Take 5 year old Ali. Last week she was living at home with her mother who suffers from poor mental health. A call was made to the Department of Children and Families by a teacher citing neglect. A visit to the home was made. The next day Ali was picked up at school by a social worker and taken to a foster home.

Being removed from one’s family and placed in foster care is traumatic.

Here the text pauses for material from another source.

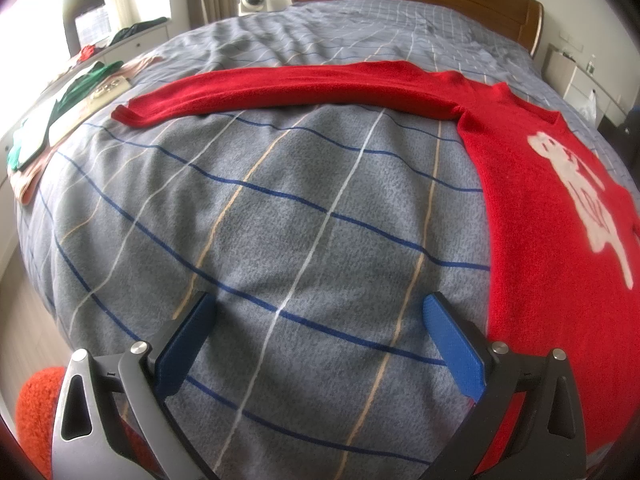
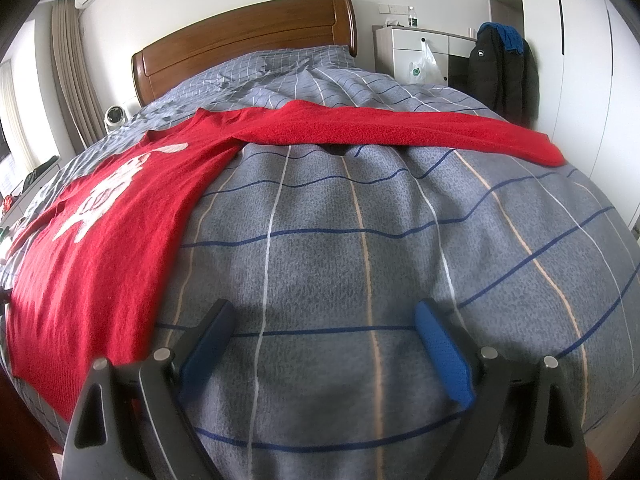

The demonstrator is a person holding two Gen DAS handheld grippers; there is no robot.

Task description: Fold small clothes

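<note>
Both claws are wide open and hold nothing. Left claw (image 1: 320, 316) hangs over the near part of the blanket (image 1: 280, 220), with its blue fingers (image 1: 452, 352) far apart. Right claw (image 2: 324, 324) does the same on its own side, just over bare blanket too.

Between them lies the red sweater (image 1: 560, 240). It is spread out flat on the bed, front side up, so the white picture (image 1: 584, 184) on its chest shows. Its body sits just to the right of the left claw and just to the left of the right claw. One long sleeve (image 1: 280, 88) reaches far out to the left. The other sleeve (image 2: 400, 128) reaches far out to the right. I think it is laid flat like this so the folds can come out neat.

No fold has been made yet, so the job looks like it is only starting. The claws are probably open so they are ready to pinch the cloth. The sleeves may need to go in first, so each claw would have to reach to the far side for its own sleeve end.

At the far left edge of the bed sit some other clothes (image 1: 76, 100), green and pale. I cannot tell if they are folded. Behind the bed stands a brown headboard (image 2: 248, 36).
</note>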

This experience, even when a child is being removed from an unsafe situation, can bring grief, shock, stigma, loss and a future filled with invisibility, shame and hopelessness.

Most children aren’t doing anything special when their lives break apart – one moment they are with their family or with their peers at school, the next they are not. This is a life altering experience. Some children have the resilience to cope with the unpredictability, loss and change inherent in our chiild welfare system. Others find it completely overwhelming.

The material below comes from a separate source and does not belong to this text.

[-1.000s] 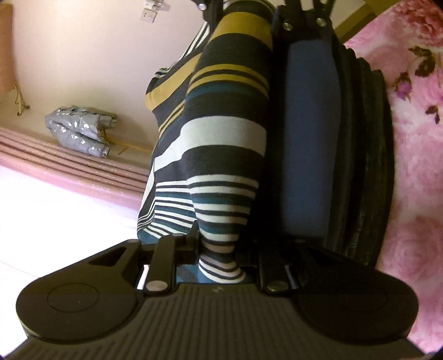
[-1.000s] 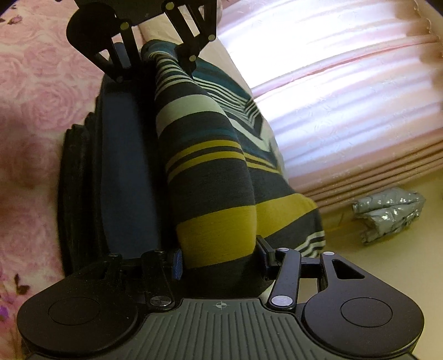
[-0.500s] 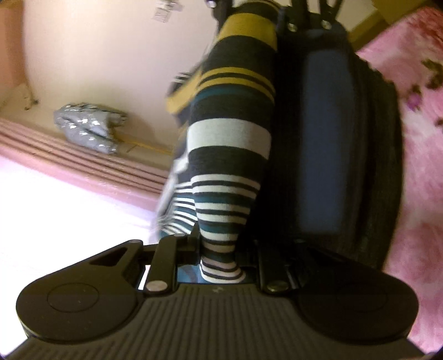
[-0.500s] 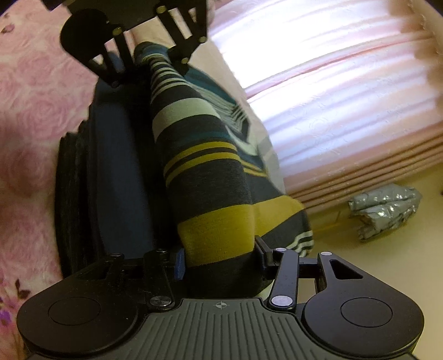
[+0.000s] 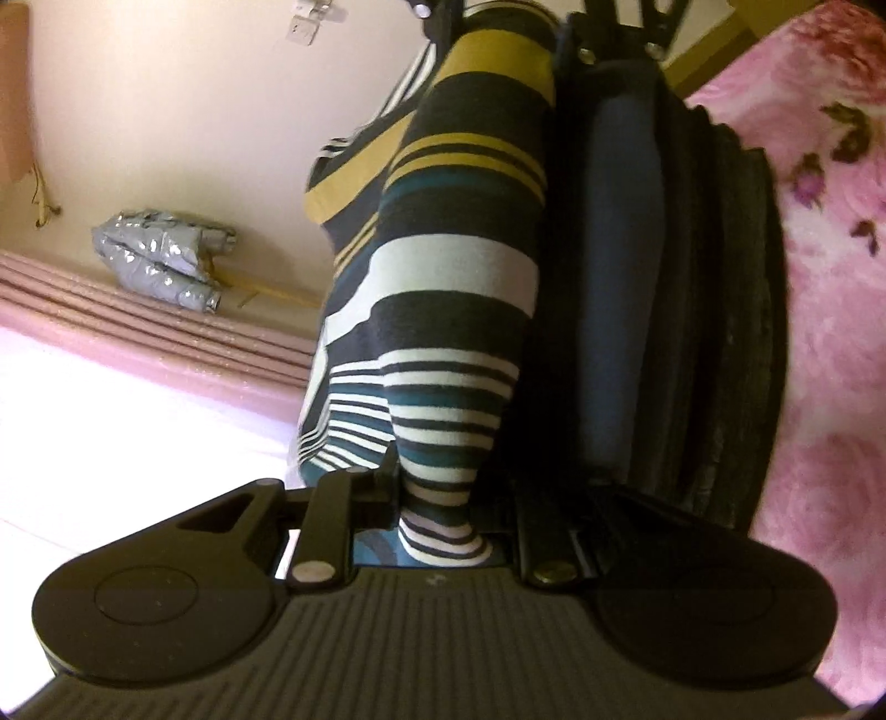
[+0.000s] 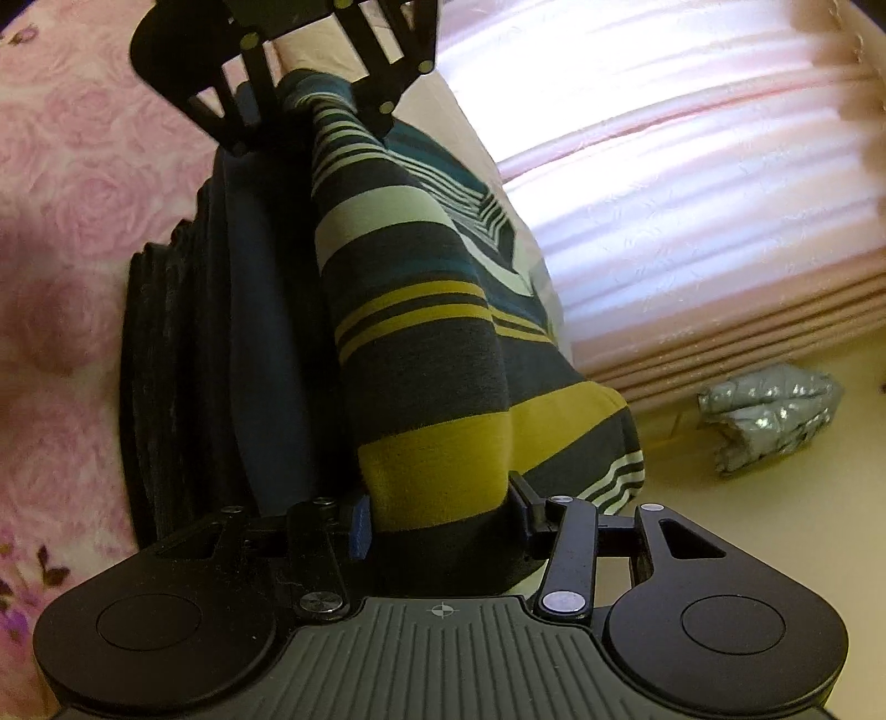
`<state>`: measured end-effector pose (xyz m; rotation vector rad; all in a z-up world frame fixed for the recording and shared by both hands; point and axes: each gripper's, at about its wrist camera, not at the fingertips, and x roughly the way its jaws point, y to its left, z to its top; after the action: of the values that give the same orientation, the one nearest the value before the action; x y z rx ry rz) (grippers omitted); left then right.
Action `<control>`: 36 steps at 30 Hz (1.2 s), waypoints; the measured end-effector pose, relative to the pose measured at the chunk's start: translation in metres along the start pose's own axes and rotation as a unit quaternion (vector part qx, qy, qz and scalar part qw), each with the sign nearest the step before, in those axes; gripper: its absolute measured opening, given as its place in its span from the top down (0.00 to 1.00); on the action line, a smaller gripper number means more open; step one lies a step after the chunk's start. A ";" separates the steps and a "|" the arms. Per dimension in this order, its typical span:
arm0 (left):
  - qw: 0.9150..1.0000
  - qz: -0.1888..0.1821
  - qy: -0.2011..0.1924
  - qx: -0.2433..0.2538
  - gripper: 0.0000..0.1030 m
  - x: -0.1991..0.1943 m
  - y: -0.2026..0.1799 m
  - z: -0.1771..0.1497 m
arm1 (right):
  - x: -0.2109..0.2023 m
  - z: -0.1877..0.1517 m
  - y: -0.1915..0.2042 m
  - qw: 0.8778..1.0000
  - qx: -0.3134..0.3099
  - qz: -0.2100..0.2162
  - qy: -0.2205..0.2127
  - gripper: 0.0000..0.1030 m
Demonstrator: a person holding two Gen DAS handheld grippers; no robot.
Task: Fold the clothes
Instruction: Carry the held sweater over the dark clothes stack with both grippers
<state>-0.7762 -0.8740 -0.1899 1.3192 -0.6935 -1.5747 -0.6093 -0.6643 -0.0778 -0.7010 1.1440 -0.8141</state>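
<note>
A striped garment [image 5: 459, 266] in yellow, teal, white and dark grey hangs stretched between my two grippers. My left gripper [image 5: 443, 498] is shut on its thin-striped end. My right gripper [image 6: 437, 509] is shut on its yellow-banded end [image 6: 432, 459]. Each gripper shows at the top of the other's view: the right one in the left wrist view [image 5: 559, 22], the left one in the right wrist view [image 6: 310, 94]. The garment is held beside a stack of dark folded clothes [image 5: 692, 288], navy on top [image 6: 260, 332], lying on the pink floral bedspread [image 5: 830, 304].
A pink curtain [image 6: 692, 221] with bright light through it fills one side. A crumpled silver bag [image 6: 769, 415] lies on the cream floor by the curtain's hem, also in the left wrist view [image 5: 160, 260]. A wall socket [image 5: 304, 22] sits on the cream wall.
Both grippers keep their hold on the striped garment. The views shifted slightly and the hanging part of the garment swung a little; the stack stayed put.
</note>
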 end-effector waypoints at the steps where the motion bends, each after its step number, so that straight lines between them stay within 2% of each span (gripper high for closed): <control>1: 1.000 0.000 0.001 0.003 0.84 0.007 0.002 0.000 | 0.002 0.001 0.001 1.000 0.003 0.000 0.003 0.55; 4: 1.000 -0.002 0.001 0.011 0.83 0.020 0.005 -0.001 | 0.005 0.001 0.010 1.000 -0.001 -0.008 0.009 0.55; 13: 1.000 -0.011 -0.006 0.016 0.83 0.021 0.003 -0.011 | 0.002 0.014 0.018 1.000 0.014 -0.005 0.026 0.55; 18: 1.000 -0.018 0.000 0.003 0.83 0.025 0.011 -0.009 | 0.000 0.023 -0.001 0.998 0.044 0.004 0.038 0.55; 23: 1.000 -0.005 0.000 0.011 0.83 0.018 0.002 -0.007 | 0.000 0.017 0.020 0.999 0.011 -0.006 0.035 0.55; 31: 1.000 -0.022 0.011 0.011 0.74 -0.003 0.014 -0.015 | -0.011 0.014 0.012 0.999 0.003 -0.002 0.036 0.46; 33: 0.999 -0.031 0.011 0.001 0.66 -0.016 0.014 -0.021 | -0.019 0.012 0.008 0.999 0.022 0.003 0.038 0.33; 36: 0.999 -0.035 0.004 -0.015 0.65 -0.035 0.013 -0.029 | -0.027 0.003 0.002 0.998 0.047 0.003 0.050 0.30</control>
<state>-0.7454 -0.8432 -0.1709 1.3406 -0.6220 -1.6289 -0.6113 -0.6405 -0.0648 -0.5837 1.1896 -0.9002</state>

Ali is a child who found the experience completely overwhelming. She is very close to her mom. Losing her was simply too much to bear. She needed more than a foster home.She required hospitalization and round the clock support. Hopefully, she will feel better soon and be placed with a caring trauma informed family that lives in a community that understands her grief and will help her heal – people who surround her with all of the kindness and compassion she needs.

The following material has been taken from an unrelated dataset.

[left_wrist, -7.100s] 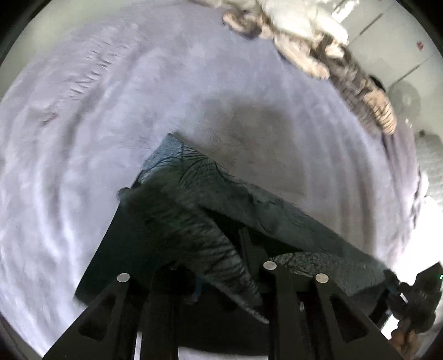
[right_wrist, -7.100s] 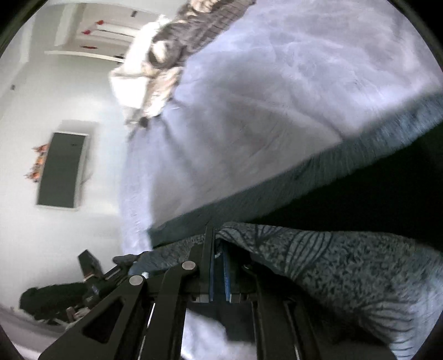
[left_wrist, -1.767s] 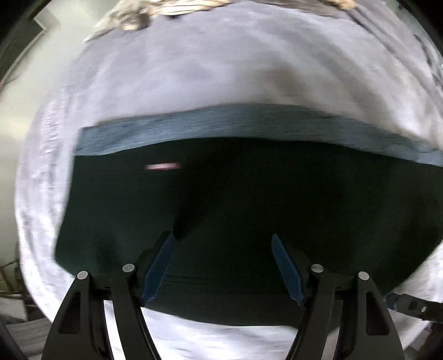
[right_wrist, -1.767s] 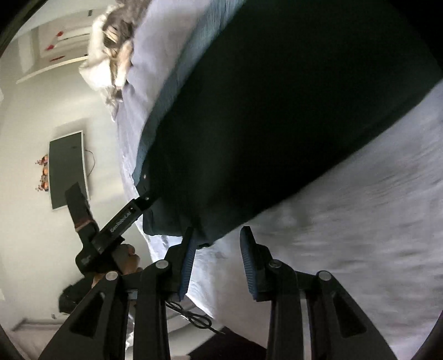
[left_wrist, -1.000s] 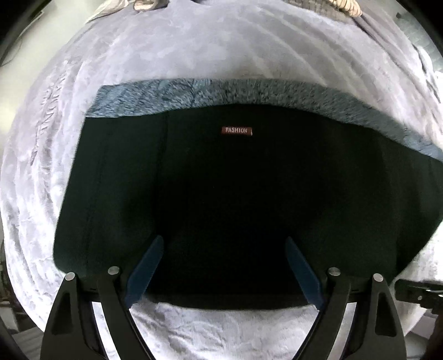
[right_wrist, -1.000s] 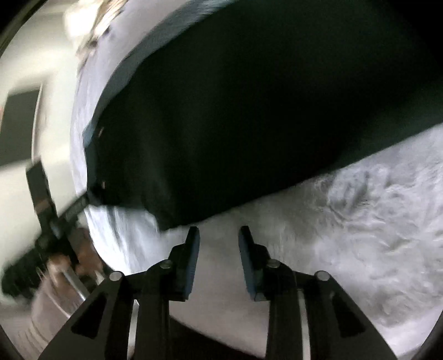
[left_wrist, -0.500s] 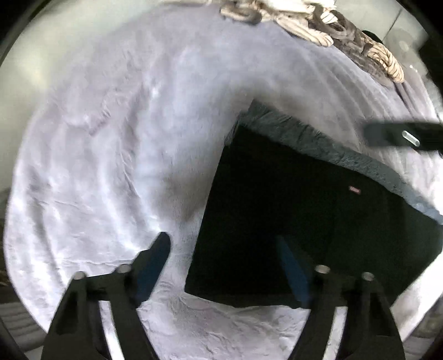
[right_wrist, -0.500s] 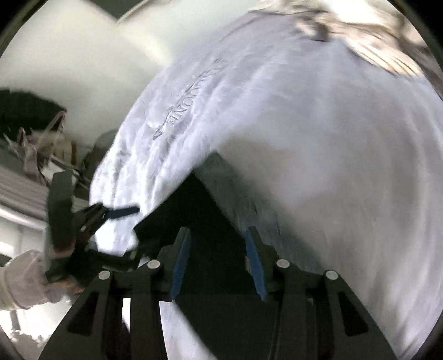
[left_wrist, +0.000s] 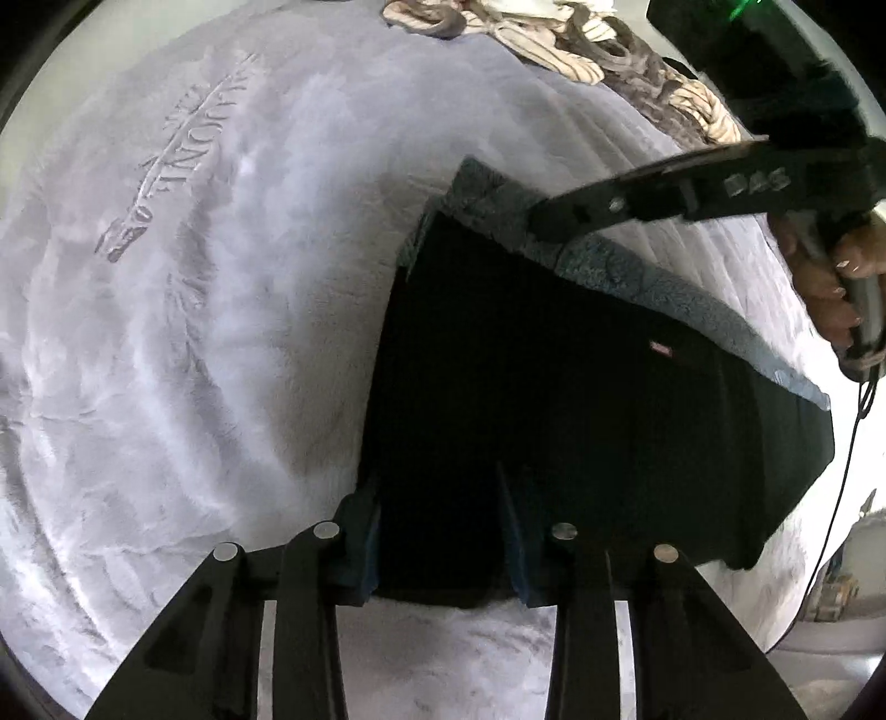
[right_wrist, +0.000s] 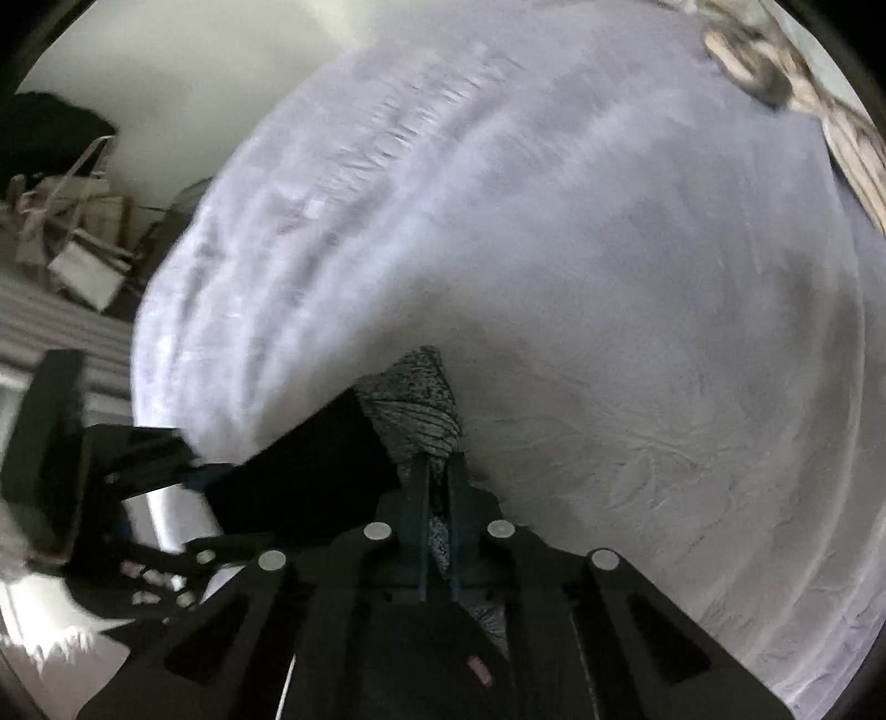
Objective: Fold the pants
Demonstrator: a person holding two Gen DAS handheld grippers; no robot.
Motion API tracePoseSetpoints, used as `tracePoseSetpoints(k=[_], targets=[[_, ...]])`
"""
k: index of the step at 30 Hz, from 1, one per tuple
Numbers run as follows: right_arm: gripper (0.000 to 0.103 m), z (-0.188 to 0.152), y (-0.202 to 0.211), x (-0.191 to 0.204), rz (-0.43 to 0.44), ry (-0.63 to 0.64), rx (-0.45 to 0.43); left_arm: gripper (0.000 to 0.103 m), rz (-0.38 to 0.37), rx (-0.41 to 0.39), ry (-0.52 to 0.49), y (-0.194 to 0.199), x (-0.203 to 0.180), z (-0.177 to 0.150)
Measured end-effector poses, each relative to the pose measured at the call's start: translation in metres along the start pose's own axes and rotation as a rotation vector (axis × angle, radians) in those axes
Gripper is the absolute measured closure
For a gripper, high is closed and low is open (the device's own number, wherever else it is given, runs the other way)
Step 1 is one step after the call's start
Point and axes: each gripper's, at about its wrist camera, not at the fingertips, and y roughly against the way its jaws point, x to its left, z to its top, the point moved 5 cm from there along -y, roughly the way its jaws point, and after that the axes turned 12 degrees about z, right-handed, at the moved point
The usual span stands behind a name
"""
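Black pants (left_wrist: 554, 399) lie folded flat on a pale lavender fleece blanket (left_wrist: 194, 360), with a grey patterned layer (left_wrist: 626, 271) showing along their far edge. My left gripper (left_wrist: 437, 487) straddles the near left corner of the pants. Its jaws are closing, with black cloth lying between the blue pads (left_wrist: 370, 531). My right gripper (right_wrist: 441, 471) is shut on the grey patterned corner (right_wrist: 415, 399). In the left wrist view the right gripper (left_wrist: 545, 221) reaches in from the right, held by a hand (left_wrist: 825, 277).
A heap of striped bedding (left_wrist: 581, 50) lies at the far end of the bed. Embossed lettering (left_wrist: 177, 149) marks the blanket on the left. Bags and clutter (right_wrist: 72, 232) stand beside the bed. A thin cable (left_wrist: 841, 471) hangs at the right.
My left gripper has shifted to the pants' left near corner and its jaws have narrowed. My right gripper swung round to the far corner and shut on the grey patterned cloth.
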Motion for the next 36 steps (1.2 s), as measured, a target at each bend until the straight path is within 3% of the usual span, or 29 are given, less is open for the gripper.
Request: tracePoseSetpoints(k=[3, 7, 8, 9, 11, 13, 15, 16, 17, 21, 24, 25, 27, 28, 31, 36], targets=[[0.098, 0.004, -0.005, 0.02, 0.028, 0.047, 0.023, 0.066, 0.018, 0.001, -0.009, 0.005, 0.0, -0.013], [0.098, 0.014, -0.033, 0.004, -0.044, 0.01, 0.038, 0.066, 0.043, 0.009, 0.049, -0.001, 0.01, -0.025], [0.097, 0.014, -0.043, -0.006, -0.055, -0.024, 0.044, 0.063, 0.06, 0.002, 0.07, 0.002, 0.011, -0.023], [0.091, 0.013, -0.051, -0.016, -0.075, -0.065, 0.039, 0.051, 0.098, -0.006, 0.09, 0.007, 0.015, -0.022], [0.086, 0.012, -0.045, -0.021, -0.074, -0.125, -0.026, 0.047, 0.145, -0.037, 0.123, 0.018, 0.021, -0.019], [0.085, 0.007, -0.029, -0.019, -0.047, -0.16, -0.082, 0.047, 0.126, -0.066, 0.149, 0.034, 0.025, -0.014], [0.085, -0.004, -0.008, -0.016, -0.047, -0.184, -0.136, 0.043, 0.118, -0.082, 0.149, 0.04, 0.022, -0.004], [0.085, -0.011, 0.002, -0.016, -0.049, -0.203, -0.156, 0.029, 0.114, -0.086, 0.142, 0.041, 0.016, 0.001], [0.085, -0.023, 0.013, -0.017, -0.05, -0.241, -0.179, 0.027, 0.119, -0.093, 0.139, 0.039, 0.012, 0.007], [0.085, -0.069, 0.021, -0.032, -0.048, -0.385, -0.214, 0.027, 0.142, -0.088, 0.144, 0.011, -0.018, 0.056], [0.085, -0.092, 0.013, -0.054, -0.107, -0.474, -0.232, 0.027, 0.254, -0.08, 0.142, -0.014, -0.027, 0.082], [0.085, -0.095, 0.015, -0.061, -0.133, -0.495, -0.256, 0.027, 0.313, -0.05, 0.152, -0.028, -0.023, 0.085], [0.085, -0.102, 0.017, -0.08, -0.215, -0.56, -0.283, 0.022, 0.293, -0.023, 0.191, -0.041, -0.017, 0.088], [0.085, -0.104, 0.018, -0.086, -0.204, -0.585, -0.303, 0.022, 0.285, -0.013, 0.208, -0.044, -0.013, 0.089], [0.084, -0.113, 0.034, -0.09, -0.246, -0.612, -0.337, 0.022, 0.299, -0.019, 0.191, -0.03, -0.012, 0.089], [0.071, -0.159, 0.07, -0.074, -0.273, -0.637, -0.382, 0.022, 0.327, -0.058, 0.111, 0.006, -0.021, 0.075]])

We make a promise to children when we remove them from their homes: to provide them with safety and find them a permanent loving connection if they cannot be returned to their first family. In a timely fashion.

Somewhere along the way we, as a nation, forgot our promise and many children like Ali “bounce” through a series of homes, schools, and people.. We know that all children need to belong and be connected to loving people. They need to feel cherished. Without these basic cornerstones, children become lost souls. Imagine if Ali and her half million peers who are experiencing foster care were connected to a group of adults who value, honor, love and support them. Imagine the difference this would make. For their lives, our communities, schools, prisons and society.

The Treehouse Foundation does imagine a different life for our children in foster care. For the past decade we have been investing in widspread innovation designed to ensure that all children live healthy and productive lives. We envision every child being woven into a safety net of loving, respectful and caring relationships.

In 2006 we opened our first multigenerational Treehouse Community to pro-actively address our nation’s “aging out” crisis. Every year in this country 25,000 young Americans “age out” of our public foster care system alone. Without a family to claim them and an extended family standing beside them, they are at risk for homelessness, incarceration, teen parenting, unemployment and lives of poverty.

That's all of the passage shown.